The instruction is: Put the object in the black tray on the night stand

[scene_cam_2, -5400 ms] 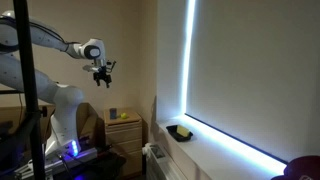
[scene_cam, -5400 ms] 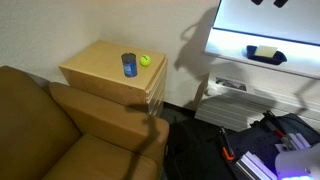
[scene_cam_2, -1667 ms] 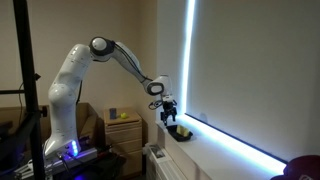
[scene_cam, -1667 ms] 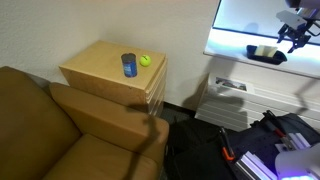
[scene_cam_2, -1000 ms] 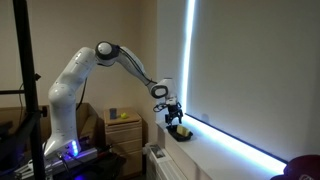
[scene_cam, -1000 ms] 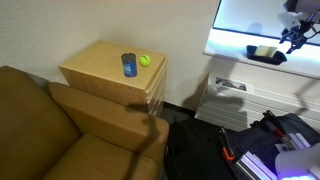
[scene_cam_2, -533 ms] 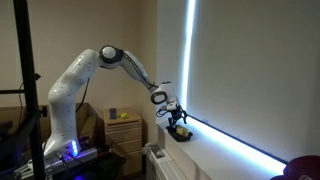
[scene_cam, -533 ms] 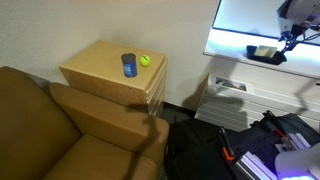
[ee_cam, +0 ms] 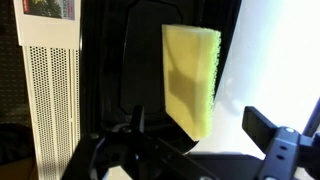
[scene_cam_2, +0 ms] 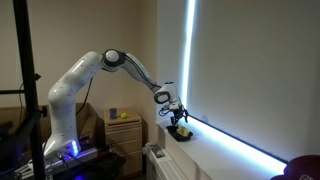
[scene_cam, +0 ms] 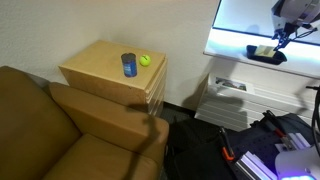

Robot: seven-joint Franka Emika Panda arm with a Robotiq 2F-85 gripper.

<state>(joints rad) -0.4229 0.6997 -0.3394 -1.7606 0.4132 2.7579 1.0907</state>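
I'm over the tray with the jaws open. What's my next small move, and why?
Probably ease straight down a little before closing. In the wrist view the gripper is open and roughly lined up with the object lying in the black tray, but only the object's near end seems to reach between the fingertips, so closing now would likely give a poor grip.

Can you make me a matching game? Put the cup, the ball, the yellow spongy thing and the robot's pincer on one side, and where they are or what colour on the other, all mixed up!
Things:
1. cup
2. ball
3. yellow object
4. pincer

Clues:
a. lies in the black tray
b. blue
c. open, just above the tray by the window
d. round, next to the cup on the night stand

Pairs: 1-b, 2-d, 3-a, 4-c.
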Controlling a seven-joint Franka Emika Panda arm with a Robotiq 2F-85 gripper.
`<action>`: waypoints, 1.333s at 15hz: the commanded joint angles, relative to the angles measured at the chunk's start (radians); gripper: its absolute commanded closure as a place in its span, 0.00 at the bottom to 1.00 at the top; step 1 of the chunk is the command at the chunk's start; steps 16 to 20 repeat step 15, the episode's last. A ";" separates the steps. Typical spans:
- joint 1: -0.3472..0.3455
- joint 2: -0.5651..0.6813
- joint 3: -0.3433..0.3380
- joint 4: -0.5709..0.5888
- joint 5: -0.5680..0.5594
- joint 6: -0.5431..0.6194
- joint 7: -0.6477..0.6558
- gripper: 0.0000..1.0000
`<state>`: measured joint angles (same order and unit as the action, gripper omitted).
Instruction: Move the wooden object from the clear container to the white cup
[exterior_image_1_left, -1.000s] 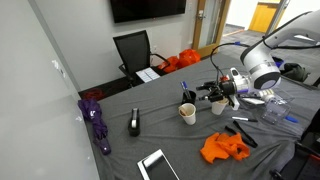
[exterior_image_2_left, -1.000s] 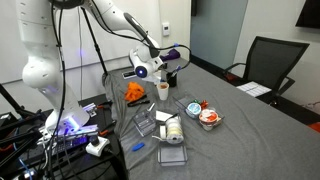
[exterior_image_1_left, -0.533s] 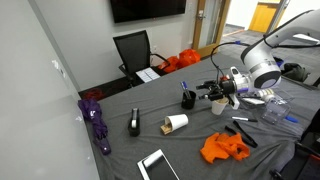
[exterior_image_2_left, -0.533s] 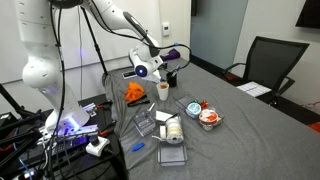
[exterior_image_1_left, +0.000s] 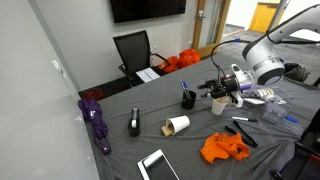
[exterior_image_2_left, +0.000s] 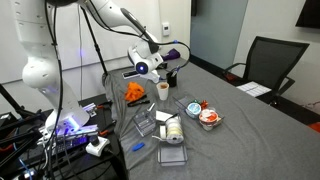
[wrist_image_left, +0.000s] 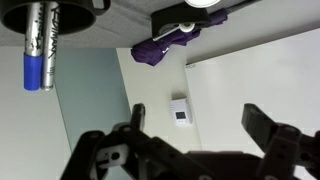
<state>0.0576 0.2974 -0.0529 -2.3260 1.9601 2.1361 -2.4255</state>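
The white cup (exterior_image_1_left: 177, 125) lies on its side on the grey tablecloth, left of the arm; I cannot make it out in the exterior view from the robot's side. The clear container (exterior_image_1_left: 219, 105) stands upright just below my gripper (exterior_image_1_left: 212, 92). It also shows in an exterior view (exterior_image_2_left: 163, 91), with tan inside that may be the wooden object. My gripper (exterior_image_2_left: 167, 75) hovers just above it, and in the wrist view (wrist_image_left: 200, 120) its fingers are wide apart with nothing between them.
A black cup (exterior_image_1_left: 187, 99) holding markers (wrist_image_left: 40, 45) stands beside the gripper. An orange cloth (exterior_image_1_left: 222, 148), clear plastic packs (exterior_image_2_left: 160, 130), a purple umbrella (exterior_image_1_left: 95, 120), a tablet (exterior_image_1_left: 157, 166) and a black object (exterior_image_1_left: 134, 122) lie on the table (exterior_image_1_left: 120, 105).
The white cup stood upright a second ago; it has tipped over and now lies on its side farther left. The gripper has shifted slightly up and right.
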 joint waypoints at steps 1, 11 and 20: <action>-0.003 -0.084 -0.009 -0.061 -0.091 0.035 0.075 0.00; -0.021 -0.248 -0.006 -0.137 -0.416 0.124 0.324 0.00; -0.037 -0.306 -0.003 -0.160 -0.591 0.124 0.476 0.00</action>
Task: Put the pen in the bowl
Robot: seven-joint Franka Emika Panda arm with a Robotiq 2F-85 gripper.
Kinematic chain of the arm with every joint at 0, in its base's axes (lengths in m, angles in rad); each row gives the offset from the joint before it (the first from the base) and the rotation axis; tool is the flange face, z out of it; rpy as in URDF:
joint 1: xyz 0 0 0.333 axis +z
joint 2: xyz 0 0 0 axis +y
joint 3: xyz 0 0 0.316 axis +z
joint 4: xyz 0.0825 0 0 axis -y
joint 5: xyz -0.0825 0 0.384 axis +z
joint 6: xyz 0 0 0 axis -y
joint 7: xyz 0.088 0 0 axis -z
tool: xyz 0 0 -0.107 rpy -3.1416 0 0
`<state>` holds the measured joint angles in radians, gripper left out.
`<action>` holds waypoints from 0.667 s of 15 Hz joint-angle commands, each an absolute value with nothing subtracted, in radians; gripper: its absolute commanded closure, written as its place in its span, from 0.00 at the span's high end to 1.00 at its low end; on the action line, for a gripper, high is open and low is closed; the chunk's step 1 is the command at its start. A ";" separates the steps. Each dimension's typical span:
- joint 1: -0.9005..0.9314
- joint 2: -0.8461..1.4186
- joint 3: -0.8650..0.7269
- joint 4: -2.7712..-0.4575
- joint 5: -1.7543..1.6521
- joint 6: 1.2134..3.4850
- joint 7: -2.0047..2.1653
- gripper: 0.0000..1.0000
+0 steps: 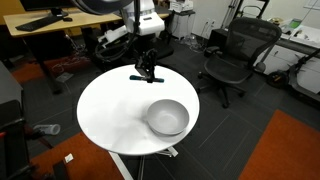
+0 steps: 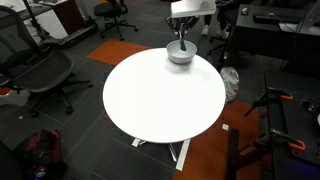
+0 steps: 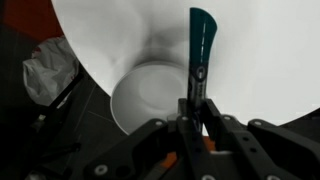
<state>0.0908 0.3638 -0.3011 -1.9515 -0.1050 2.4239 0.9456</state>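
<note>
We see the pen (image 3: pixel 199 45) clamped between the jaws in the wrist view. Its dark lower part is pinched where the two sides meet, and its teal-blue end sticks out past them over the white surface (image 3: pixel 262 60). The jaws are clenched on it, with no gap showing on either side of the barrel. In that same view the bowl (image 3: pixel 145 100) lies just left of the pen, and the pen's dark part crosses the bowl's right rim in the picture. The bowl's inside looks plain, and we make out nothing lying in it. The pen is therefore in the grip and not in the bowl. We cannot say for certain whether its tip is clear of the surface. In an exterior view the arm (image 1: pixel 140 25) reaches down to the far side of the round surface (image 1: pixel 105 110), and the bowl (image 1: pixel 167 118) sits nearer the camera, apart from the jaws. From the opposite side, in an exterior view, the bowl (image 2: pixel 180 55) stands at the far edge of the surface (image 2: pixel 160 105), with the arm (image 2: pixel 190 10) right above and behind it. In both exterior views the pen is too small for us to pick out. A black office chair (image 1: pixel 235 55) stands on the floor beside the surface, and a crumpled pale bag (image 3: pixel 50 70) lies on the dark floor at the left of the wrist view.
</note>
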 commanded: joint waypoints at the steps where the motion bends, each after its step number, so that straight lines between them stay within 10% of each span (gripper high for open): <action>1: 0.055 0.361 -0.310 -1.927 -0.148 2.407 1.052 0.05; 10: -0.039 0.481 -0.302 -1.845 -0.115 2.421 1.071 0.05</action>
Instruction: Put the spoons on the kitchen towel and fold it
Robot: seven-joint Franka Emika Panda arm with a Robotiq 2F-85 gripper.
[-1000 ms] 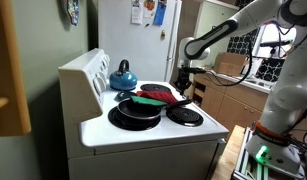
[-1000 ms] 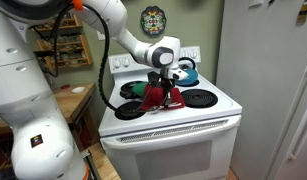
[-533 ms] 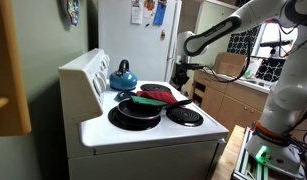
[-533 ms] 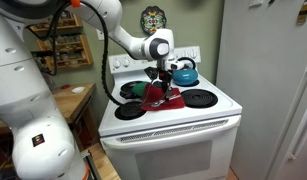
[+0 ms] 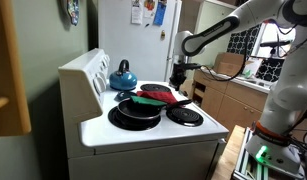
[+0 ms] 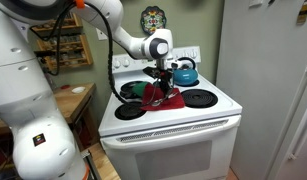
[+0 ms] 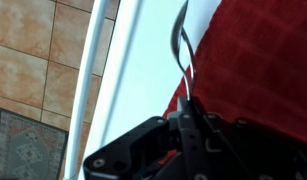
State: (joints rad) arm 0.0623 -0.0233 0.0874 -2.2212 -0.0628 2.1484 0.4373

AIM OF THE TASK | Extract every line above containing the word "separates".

RESPONSE TO THE EXERCISE |
`<action>`: waypoints, 1.333s at 15hz: the commanded joint angles, relative to the angles measured at the chunk's start (radians); gripper: its absolute commanded closure as a place in its span, 0.00 at the bottom to 1.00 at the top; step 1 of the chunk is the command at the chunk's start; steps 16 to 20 repeat step 15, the episode's last. A ";" separates the steps. Typical spans:
`<action>` holds waypoints from 0.667 s of 15 Hz joint-angle commands, each an absolute value with nothing subtracted, in radians; gripper: its absolute commanded closure, written as its place in its span, from 0.00 at the span's high end to 1.00 at its low end; on the action line, for a gripper, high is open and low is closed; the chunk's step 1 is the command at its start. A ";" separates the steps. Each dimension's typical span:

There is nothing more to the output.